Now, some may think that I don’t like Christmas presents. In truth, I like presents. Over the past few years, I have found some enjoyment in getting what I feel that my daughters, grandchild, brothers, sister, mother, wife, and selected others might enjoy. But I will also admit that I am not crazy about Christmas shopping. I don’t like venturing out into the wilderness and madness of the mall at this time of year and I certainly don’t like the hype of buying that comes at this time. Now, how then do I solve that particular problem? Well, if I can, I think about what it is that I am buying all year round and if the opportunity presents itself to get a present for anyone on my list; I get it then and put it away.

But I like it when the presents start appearing under the tree. Because then you get to think about and guess what might be in the box. If you are like me, you take every opportunity to sneak over and pick up a present or two and shake it to see if it rattles (hoping, of course, that is not a broken piece of crystal) and to see how much it might weigh. And when you were little, you might have even tried to stay up all night long, hoping to catch a glimpse of Santa bringing in the bicycle or train set that you had asked him for. Try as I might, I never could catch him though.

Rattling and shaking the box may be a good description of what the priests and Levites are trying to do in the Gospel reading for today.

This is the testimony given by John when the Jews sent priests and Levites from Jerusalem to ask him, “Who are you?”

The problem for them was that they did not know whom John the Baptist was. Could it be that he was the Messiah? Or was he just another prophet coming to stir up the people?

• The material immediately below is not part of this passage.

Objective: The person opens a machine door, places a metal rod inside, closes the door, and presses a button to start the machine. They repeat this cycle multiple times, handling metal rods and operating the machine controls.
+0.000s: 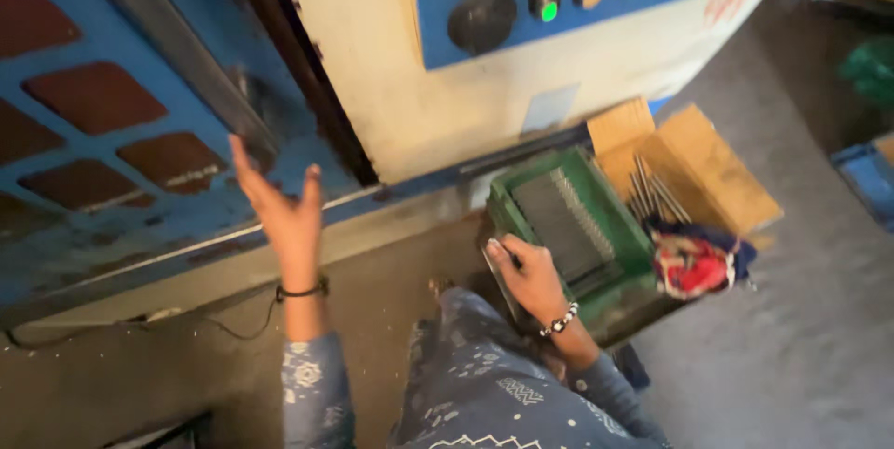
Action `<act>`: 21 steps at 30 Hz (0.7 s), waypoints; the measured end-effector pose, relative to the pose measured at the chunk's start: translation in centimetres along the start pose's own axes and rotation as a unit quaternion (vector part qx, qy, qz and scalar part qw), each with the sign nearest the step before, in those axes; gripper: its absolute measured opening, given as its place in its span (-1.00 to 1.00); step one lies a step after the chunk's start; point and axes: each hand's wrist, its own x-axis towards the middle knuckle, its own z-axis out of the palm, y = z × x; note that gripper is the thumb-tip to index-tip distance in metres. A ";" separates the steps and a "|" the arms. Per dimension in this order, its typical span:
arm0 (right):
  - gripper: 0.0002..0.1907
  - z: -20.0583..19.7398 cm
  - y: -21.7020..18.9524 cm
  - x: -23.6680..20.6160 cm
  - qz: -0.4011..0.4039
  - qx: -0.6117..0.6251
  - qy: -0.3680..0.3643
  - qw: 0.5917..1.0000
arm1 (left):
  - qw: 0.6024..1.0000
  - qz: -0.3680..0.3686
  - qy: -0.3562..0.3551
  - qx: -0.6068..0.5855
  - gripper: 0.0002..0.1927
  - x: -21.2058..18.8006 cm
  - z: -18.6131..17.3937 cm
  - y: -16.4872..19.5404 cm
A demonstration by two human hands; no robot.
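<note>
Green plastic crate [605, 225] of grey metal rods is sitting beside a cardboard box [708, 165]; the right hand [526, 272] is gripping its near rim, the left hand [284, 207] is lifting, fingers spread, before the blue machine door [112, 132], below a pale square label [549, 106].

Green crate [605, 216]; blue machine door [121, 132]; red-patterned cloth [694, 263]; blue white-printed sleeves [312, 393]; tan cardboard [717, 165]
</note>
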 end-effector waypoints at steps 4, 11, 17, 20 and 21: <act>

He confessed and did not deny it, but confessed, “I am not the Messiah.” And they asked him, “What then? Are you Elijah?” He said, “I am not.” “Are you the prophet?” He answered, “No.” Then they said to him, “Who are you?”

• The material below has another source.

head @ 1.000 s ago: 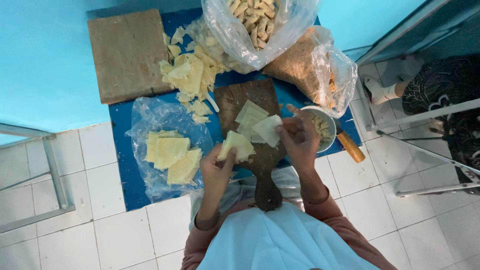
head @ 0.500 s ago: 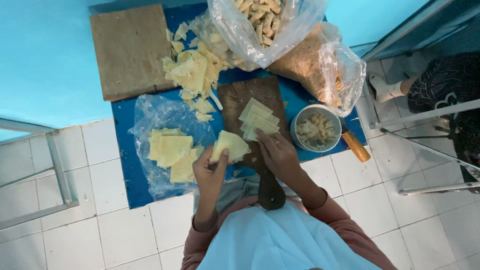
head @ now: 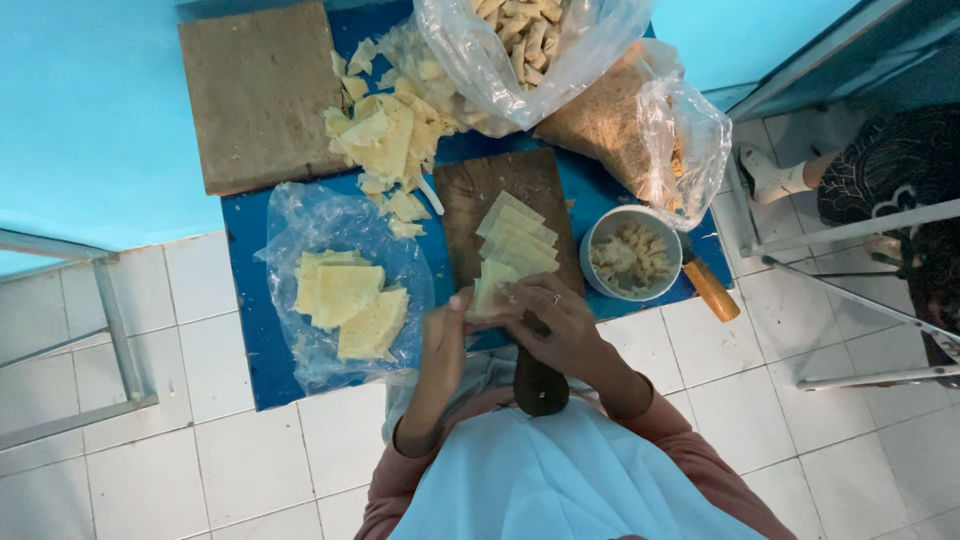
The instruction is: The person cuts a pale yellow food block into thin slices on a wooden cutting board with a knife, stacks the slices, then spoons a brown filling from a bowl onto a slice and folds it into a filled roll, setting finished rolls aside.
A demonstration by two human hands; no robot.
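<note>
— So, what are the fingers doing right now?

— Both hands meet over the near end of the dark cutting board (head: 510,215). The left hand (head: 446,340) and the right hand (head: 548,322) pinch one pale yellow wrapper (head: 490,290) between their fingertips, which curl around it as if folding or rolling it.

— And just beyond them?

— A fanned stack of flat wrappers (head: 517,240) lies on the board, touching the one being held. Right of the board stands a white bowl of filling (head: 630,255), with an orange-handled tool (head: 710,288) just beside it.

— How much looks finished?

— My judgement: well underway, not done. At the far edge a clear bag of rolled pieces (head: 530,40) holds a good number. Several wrappers wait on the board, more lie on the plastic sheet (head: 300,225) to the left, and the bowl has filling in it.

— Anything else?

— A heap of torn wrapper scraps (head: 385,140) next to a bare wooden board (head: 255,95), a bag of brown crumbs (head: 615,120), all on a blue table (head: 250,300). Another person's foot (head: 765,175) shows at the right.
</note>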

The priests, Levites, and the Pharisees who sent them out to interrogate John were uncomfortable with John’s message of repentance and his challenge directly to them that they repent of their sins and prepare for the coming of the Messiah. They had grown comfortable living in a world defined by the law, even when the law was sometimes contradictory, and this “wild man of the wilderness” was challenging everything that they stood for. They had grown comfortable living in a box.

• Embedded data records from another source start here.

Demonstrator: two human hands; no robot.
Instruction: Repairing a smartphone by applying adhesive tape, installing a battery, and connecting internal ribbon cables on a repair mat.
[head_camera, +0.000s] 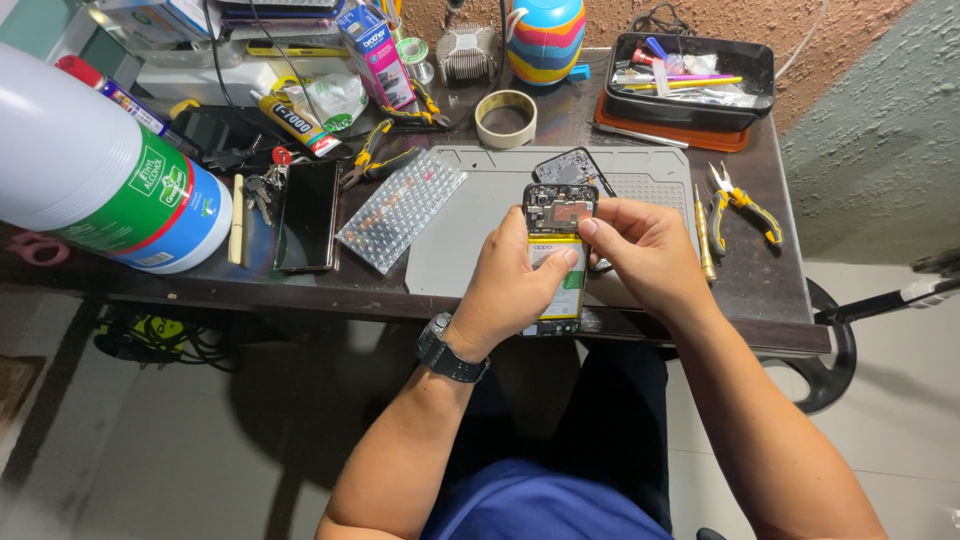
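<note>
An opened smartphone (557, 215) with its back removed, showing a circuit board and a yellow-green battery, is held upright over the grey work mat (470, 220). My left hand (510, 290), with a black wristwatch, grips the phone from the left and below, thumb across the battery. My right hand (645, 250) pinches the phone's upper right edge beside the circuit board. A dark phone part (566, 166) lies on the mat just behind the phone.
A black phone screen (307, 215), a bubble-wrap sheet (400, 208), keys, a glue tube (295, 122), yellow pliers (745, 205), a screwdriver (704, 235), a tape roll (505, 118), a black tool tray (690, 80) and a large white bottle (100, 175) crowd the dark table (760, 270).
</note>
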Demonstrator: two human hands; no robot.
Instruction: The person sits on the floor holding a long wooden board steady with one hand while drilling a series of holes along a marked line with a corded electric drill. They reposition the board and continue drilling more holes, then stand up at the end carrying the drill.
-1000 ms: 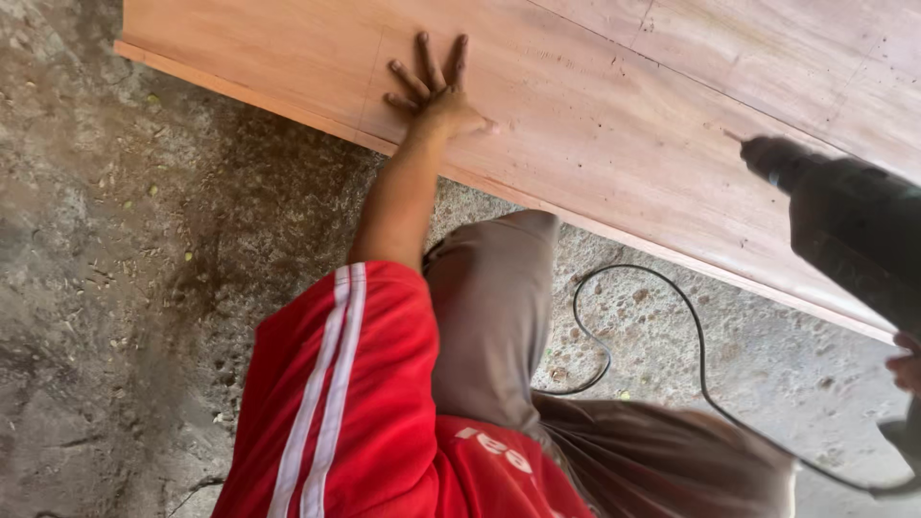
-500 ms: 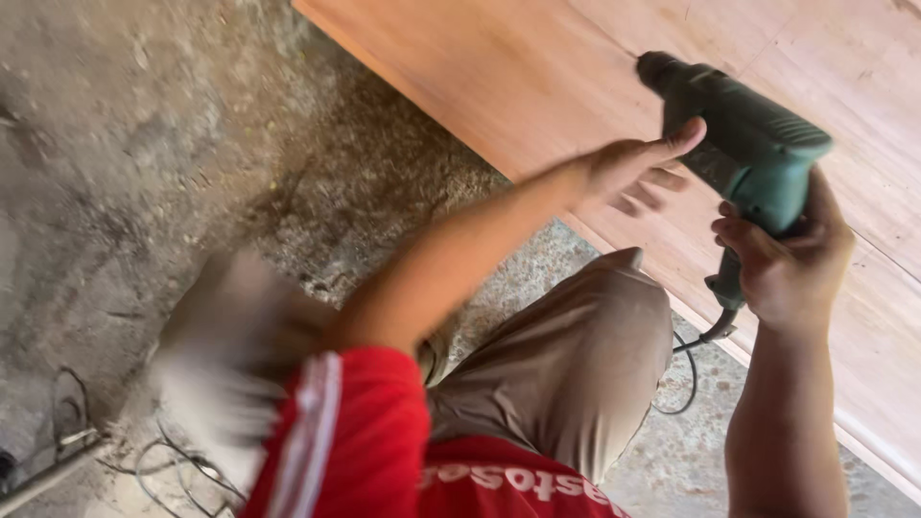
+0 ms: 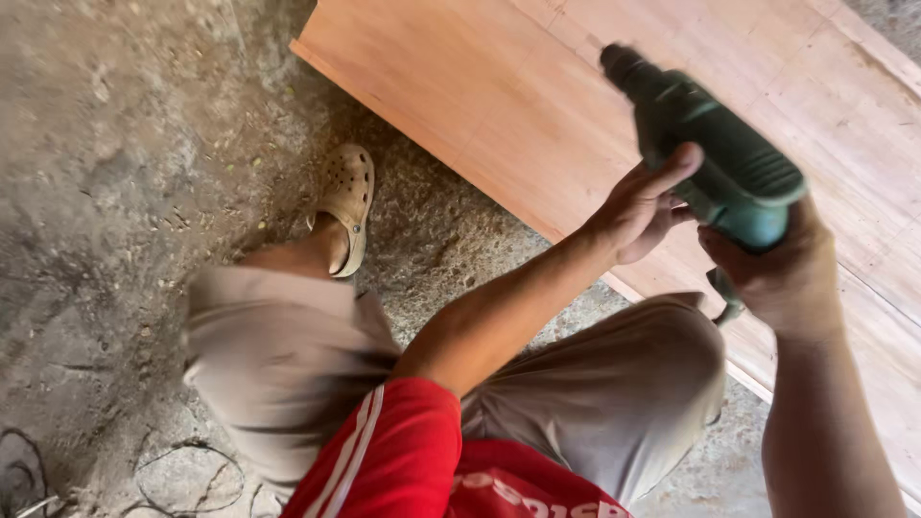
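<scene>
Head-camera view, looking down: nearest the lens, a red sleeve with white stripes and the red shirt front fill the bottom edge, above grey-brown shorts drawn over two bent knees. From the sleeve the left forearm runs up and right to the left hand, whose fingers are partly spread, the thumb laid along the side of a green electric drill; this grip touches the tool's body rather than closing round it. At the right edge the right forearm rises to the right hand, its grip clamped round the drill's handle from below, with the fingers wrapped out of sight behind the housing. A short length of dark cord hangs under that hand. The drill is held in the air between both hands, over the near edge of a large sheet of reddish plywood that lies flat on the floor; its dark nose points up and left, away from the camera, and is blurred, so whether a bit is fitted cannot be told. Farther left, a foot in a tan perforated clog rests on the rough concrete floor, just beside the plywood's edge. Thin dark wire loops on the floor at lower left.
</scene>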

We all do that at one point or another in our lives. We want our lives to be neat and arranged, knowing what to expect each day. And we get extremely uncomfortable when someone does something to shake up that arrangement. We find it very nice to live in a box.

Living in a box, while safe and sometimes comfortable, can also be very confining. The limits placed by the “walls” of the box define what it is that you can and cannot do and that makes it very difficult to be creative or to see what can be done. Often times, we do not see the possibilities of things that we can do because of the walls the box has put around us. Where would we be today if the disciples, simple fisherman, had not seen their task as becoming “fishers of men?”

The challenges of the world today require that we see beyond what we define ourselves to be. And the very thought of that scares a lot of people. But my friends, the reason for our celebration of Christmas is the coming of the Lord and what He means to our lives.

Jesus’ ministry went beyond what the people, not just the leaders, thought at that time. When you look at his ministry, you see him saying, “Let the children come to me” at a time when children were considered more than just a nuisance and ignored. He had a ministry that included women at a time when they were less than second class citizens. He had a ministry that went out to the poor, the sick, the brokenhearted, and those members of society who were forgotten. As Isaiah proclaimed,

The spirit of the Lord God is upon me, because the Lord has anointed me; he as sent me to bring good news to the oppressed, to bind up the brokenhearted, to proclaim liberty to the captives, and release to the prisoners, to proclaim the year of the Lord’s favor, and the day of vengeance of our God; to comfort all those who mourn; to provide for those who mourn in Zion – to give them a garland instead of ashes, the oil of gladness instead of mourning, the mantle of praise instead of a faint spirit.

The message that John brought was to say that the time had come to review all that one had done and to repent and begin anew. This very thought of beginning anew, of tearing down the walls that provide us with security, is a scaring one. And it is a difficult one to accept. That, I think, is why Paul wrote the Thessalonians,

May the God of peace himself sanctify you entirely; and may your spirit and soul and body be kept sound and blameless at the coming of our Lord Jesus Christ. The one who calls you is faithful, and he will do this.

Though John called for us to make straight the path, the journey of faith for us is neither straight nor does it always seem safe. It is those anxieties and fears that keep us in the box, in a life confined by rules and regulations that are often times contradictory. This was the world into which Christ came and which He sought to change.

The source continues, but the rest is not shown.